The entire world has greatly benefitted, free of charge mind you, from technologies created by the US space program. Camera phones, scratch-resistant lenses, CAT scans, LED bulbs, and memory foam are just a few examples of technological advancements that people everywhere enjoy with origins from NASA. Just as with World Health Organization and the United Nations, American taxpayers have born the brunt of the money invested in space travel, and the technological advancements produced therein.
So why does the BBC want to put a worm in that apple? They hate President Trump, that’s why.
In an article written by BBC journalists Manish Pandey and Michael Biggs, in which the two could find nothing but positive things about President Trump’s all-American desire to return man to the moon for the first time in a half-century, they could not help but whine and snark. Even their photoshopped image mocks the president.

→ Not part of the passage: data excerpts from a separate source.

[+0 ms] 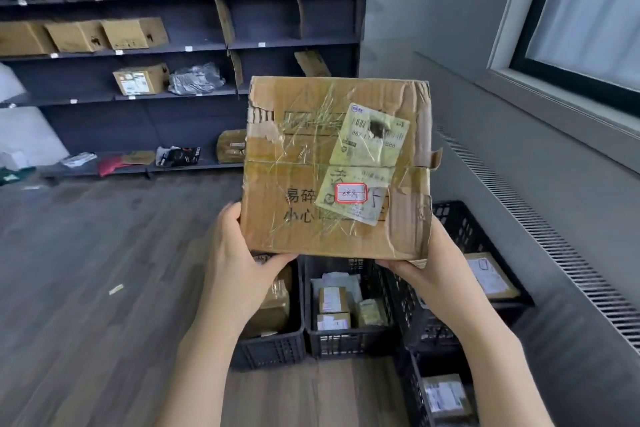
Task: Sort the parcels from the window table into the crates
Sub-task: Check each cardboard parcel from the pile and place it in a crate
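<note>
Both hands grasp one parcel [337, 166] and hold it in the air above the crates [349, 343], its labelled face turned up to the camera. The left hand [239, 253] clasps the lower left corner, thumb on the side wall, fingers curled underneath. The right hand [433, 270] supports the lower right corner from below.

Recommended procedure: read the red-bordered sticker [350, 192] before choosing a crate. Keep both hands under the base, since the printed text appears to be a fragile warning. Lower the parcel flat into a crate with free room; do not drop it.

The parcel is a square, flat-sided box of brown corrugated cardboard. Its edges are torn and crushed, most at the right side. Glossy clear tape crosses the top in wrinkled strips over two yellowed paper labels [374, 135]. The crates are black plastic with lattice walls and already hold smaller boxes. They stand on a grey wood-grain floor [104, 253].
</note>
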A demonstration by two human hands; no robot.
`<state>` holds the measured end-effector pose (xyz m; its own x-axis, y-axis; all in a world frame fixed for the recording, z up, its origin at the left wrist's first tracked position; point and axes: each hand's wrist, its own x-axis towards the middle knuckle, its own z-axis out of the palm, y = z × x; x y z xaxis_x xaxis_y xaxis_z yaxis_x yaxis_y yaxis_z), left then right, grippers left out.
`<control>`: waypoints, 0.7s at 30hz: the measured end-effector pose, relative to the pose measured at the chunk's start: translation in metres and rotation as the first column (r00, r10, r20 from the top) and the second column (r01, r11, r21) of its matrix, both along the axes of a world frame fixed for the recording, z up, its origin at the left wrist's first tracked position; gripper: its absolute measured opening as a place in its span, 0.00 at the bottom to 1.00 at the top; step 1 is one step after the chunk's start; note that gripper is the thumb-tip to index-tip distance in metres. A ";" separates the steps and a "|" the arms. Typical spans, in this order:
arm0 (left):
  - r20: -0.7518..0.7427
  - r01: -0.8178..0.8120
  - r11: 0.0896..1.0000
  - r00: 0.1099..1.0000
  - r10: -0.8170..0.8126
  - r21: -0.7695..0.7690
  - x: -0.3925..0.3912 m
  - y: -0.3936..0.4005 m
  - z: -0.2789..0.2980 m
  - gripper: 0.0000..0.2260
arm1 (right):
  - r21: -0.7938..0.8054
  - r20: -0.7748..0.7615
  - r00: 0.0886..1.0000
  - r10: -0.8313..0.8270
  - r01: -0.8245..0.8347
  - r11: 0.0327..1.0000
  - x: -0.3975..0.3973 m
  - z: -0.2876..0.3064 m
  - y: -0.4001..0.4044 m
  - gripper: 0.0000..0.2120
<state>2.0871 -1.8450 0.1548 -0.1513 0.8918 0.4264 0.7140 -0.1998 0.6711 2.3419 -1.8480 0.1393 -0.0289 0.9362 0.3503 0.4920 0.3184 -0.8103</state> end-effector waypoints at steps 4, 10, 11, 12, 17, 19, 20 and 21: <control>0.110 -0.010 0.999 0.994 0.014 -0.037 -0.006 0.074 -0.010 0.44 | 0.001 0.001 1.000 -0.003 0.003 1.000 -0.014 -0.007 0.077 0.34; 0.088 0.071 0.996 0.994 -0.067 -0.047 -0.029 0.192 -0.013 0.52 | -0.033 0.065 0.998 0.006 -0.004 0.999 -0.038 -0.015 0.200 0.37; 0.043 0.083 0.995 0.996 -0.081 -0.052 -0.031 0.212 -0.012 0.49 | -0.035 0.067 0.998 -0.006 0.008 0.999 -0.040 -0.019 0.218 0.37; 0.006 0.095 0.994 0.995 -0.095 -0.054 -0.033 0.231 -0.012 0.46 | -0.043 0.063 0.998 -0.012 0.015 0.999 -0.040 -0.023 0.234 0.36; -0.071 0.168 0.982 0.982 -0.175 -0.090 -0.023 0.311 -0.031 0.41 | -0.134 0.028 0.998 -0.062 0.065 0.989 -0.022 -0.049 0.293 0.32; -0.085 0.192 0.970 0.975 -0.206 -0.151 -0.012 0.338 -0.044 0.40 | -0.184 0.039 0.996 -0.081 0.087 0.979 -0.008 -0.063 0.312 0.32; -0.092 0.203 0.963 0.971 -0.221 -0.175 -0.006 0.351 -0.052 0.39 | -0.208 0.045 0.995 -0.086 0.093 0.974 -0.001 -0.071 0.321 0.32; -0.094 0.216 0.956 0.967 -0.238 -0.198 0.001 0.363 -0.062 0.40 | -0.234 0.054 0.995 -0.089 0.099 0.967 0.007 -0.081 0.332 0.31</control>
<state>2.0877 -1.4817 0.0932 0.1052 0.9616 0.2536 0.7391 -0.2462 0.6270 2.3489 -1.5163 0.0582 0.0533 0.9914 0.1199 0.5464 0.0716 -0.8345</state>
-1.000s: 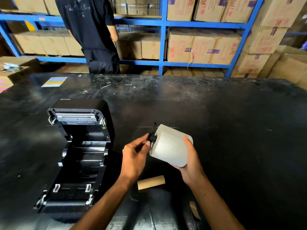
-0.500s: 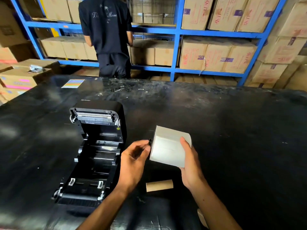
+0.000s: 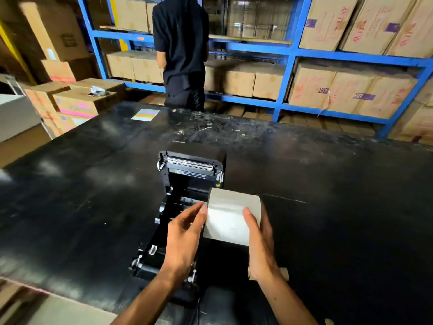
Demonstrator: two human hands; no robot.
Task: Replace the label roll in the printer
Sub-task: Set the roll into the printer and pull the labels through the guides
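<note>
A black label printer (image 3: 187, 181) sits on the black table (image 3: 328, 207) with its lid swung open toward the far side, its roll bay exposed. A white label roll (image 3: 230, 214) hovers over the right part of the bay. My right hand (image 3: 260, 240) grips the roll from its right end and underside. My left hand (image 3: 185, 238) presses fingertips against the roll's left end, where the black spindle holder is now hidden. An empty brown cardboard core (image 3: 284, 273) lies on the table behind my right wrist, mostly hidden.
A person in dark clothes (image 3: 182, 52) stands at the table's far side, facing blue shelving (image 3: 288, 52) full of cardboard boxes. A coloured sticker sheet (image 3: 145, 114) lies at the table's far left. Stacked cartons (image 3: 77, 102) stand to the left.
Both hands have carried the label roll left, from the bare table beside the printer to above the printer's open bay. The view has shifted left too.
</note>
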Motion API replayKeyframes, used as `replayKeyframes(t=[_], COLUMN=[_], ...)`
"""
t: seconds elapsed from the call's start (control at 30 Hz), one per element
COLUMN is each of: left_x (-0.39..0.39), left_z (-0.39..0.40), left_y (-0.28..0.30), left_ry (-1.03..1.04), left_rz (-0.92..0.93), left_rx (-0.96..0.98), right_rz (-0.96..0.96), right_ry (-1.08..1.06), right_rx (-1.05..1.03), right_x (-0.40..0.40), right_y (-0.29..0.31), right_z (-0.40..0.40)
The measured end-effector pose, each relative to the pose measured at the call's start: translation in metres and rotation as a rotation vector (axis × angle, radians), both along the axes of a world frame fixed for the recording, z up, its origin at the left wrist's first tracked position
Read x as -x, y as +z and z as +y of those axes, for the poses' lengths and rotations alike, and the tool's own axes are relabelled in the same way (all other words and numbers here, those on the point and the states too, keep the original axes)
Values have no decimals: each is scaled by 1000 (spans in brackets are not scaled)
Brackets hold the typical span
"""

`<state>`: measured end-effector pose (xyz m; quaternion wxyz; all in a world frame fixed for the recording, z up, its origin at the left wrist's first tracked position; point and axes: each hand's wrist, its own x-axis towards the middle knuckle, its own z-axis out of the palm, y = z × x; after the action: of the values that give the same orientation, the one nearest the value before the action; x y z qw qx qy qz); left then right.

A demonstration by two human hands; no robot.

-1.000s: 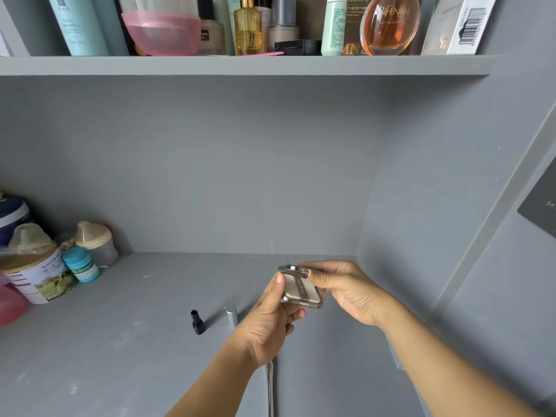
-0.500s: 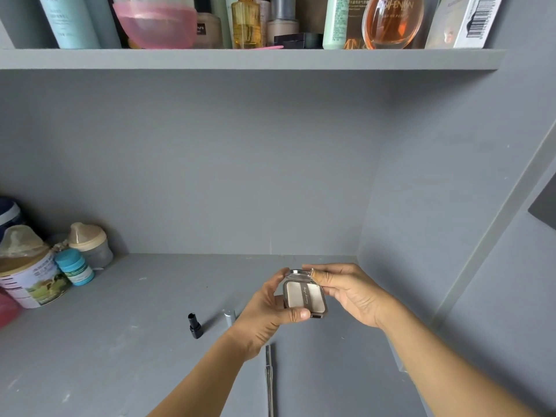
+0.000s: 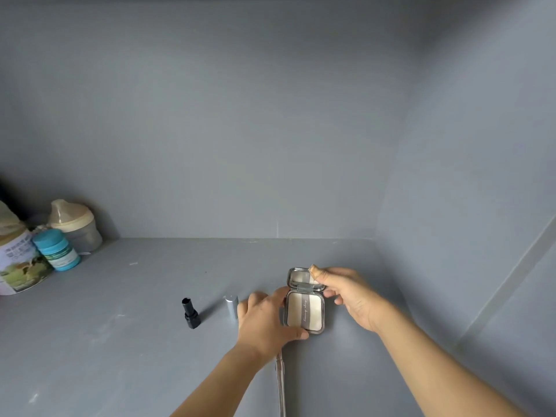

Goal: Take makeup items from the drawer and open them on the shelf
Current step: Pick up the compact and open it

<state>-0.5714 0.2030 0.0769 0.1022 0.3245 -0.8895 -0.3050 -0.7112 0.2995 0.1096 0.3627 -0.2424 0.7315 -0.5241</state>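
A silver powder compact [image 3: 305,313] lies open on the grey shelf [image 3: 120,341], its cream pan facing up and its mirrored lid [image 3: 301,278] raised at the back. My left hand [image 3: 267,322] grips the compact's base from the left, thumb at its front edge. My right hand [image 3: 349,296] holds the lid's right corner between thumb and fingers. To the left an uncapped black lipstick [image 3: 190,313] stands upright, with its silver cap [image 3: 231,306] beside it, close to my left knuckles.
A thin silver stick-like item [image 3: 281,383] lies on the shelf below my left hand. At the far left stand a milk powder tin [image 3: 18,263], a blue-lidded jar [image 3: 57,249] and a beige-lidded container [image 3: 76,227]. Grey walls close the back and right.
The compact went from held in the air and shut to resting on the shelf with its lid raised. My view tilted down, so the upper shelf is out of sight.
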Motion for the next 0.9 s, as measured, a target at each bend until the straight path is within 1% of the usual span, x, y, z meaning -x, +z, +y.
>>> replayKeyframes(t=[0.1,0.2,0.47,0.63,0.9], left_x=[-1,-2,0,-1,-3], left_z=[-6,-11,-14,-13,-6], left_y=[-13,-19,-25,-25,-19], left_ry=[-2,16,17,20,51], left_rz=[-33,-48,-94,-87,-108], left_rx=[95,138,136,118,84], right_rz=[-5,-12,-9,14,21], right_ry=[-7,-23,-84,-43,-93], right_rx=[-9,12,64,117,189], right_x=[1,-2,-2,-4,-3], right_y=[-14,-21,-28,-31,-30], right_z=[-9,-16,-25,-25,-19])
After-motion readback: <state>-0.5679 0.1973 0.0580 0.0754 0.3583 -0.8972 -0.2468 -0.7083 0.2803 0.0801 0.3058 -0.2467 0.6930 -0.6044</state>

The following is what the BBC wants their readers to ultimately see as the answer to the question, “Why does President Trump want to mine the moon?”
“There has been tension between the US and China since President Trump came to power, and Benjamin says (going to the moon) is a chance for him to assert “dominance and leadership”.
Sorry BBC, but tension with China is not Trump’s fault. There has been tension between China and the US since 1949. We aren’t the ones who threw Hong Kong under the bus to relieve political tension with communist China.
“The US has lost the (global rare earth) race – other countries are ahead, like China and Russia,” says Benjamin. “Materials mined by China have been made available around the world.”
“It will be really attractive to people like President Trump if you are able to get minerals in a place where the Chinese aren’t – like space.”
Huh? China is a benevolent nation that spreads rare-earths among all nations like Santa Claus? Maybe somewhere in the multiverse, but in our dimension of reality, China charges so much for rare-earths that a lunar mining operation might just be a cheaper way to go.
“The (executive) order… said the US did not see space as a common area for resources, and didn’t need permission of international agreements to get started.”
“President Trump’s order is clear that international law won’t apply to US efforts in space – but laws about what humans can do off-planet are less well defined.”
And that, dear BBC, is why you are protected by the United Kingdoms Skynet satellite defense system, and the UK is going forward with Project Oberon. Systems you at the BBC do nothing but praise. You don’t need Russia’s or China’s permission to go to space, and the UK is free to build their own manned lunar station. Tabloid envy is ugly.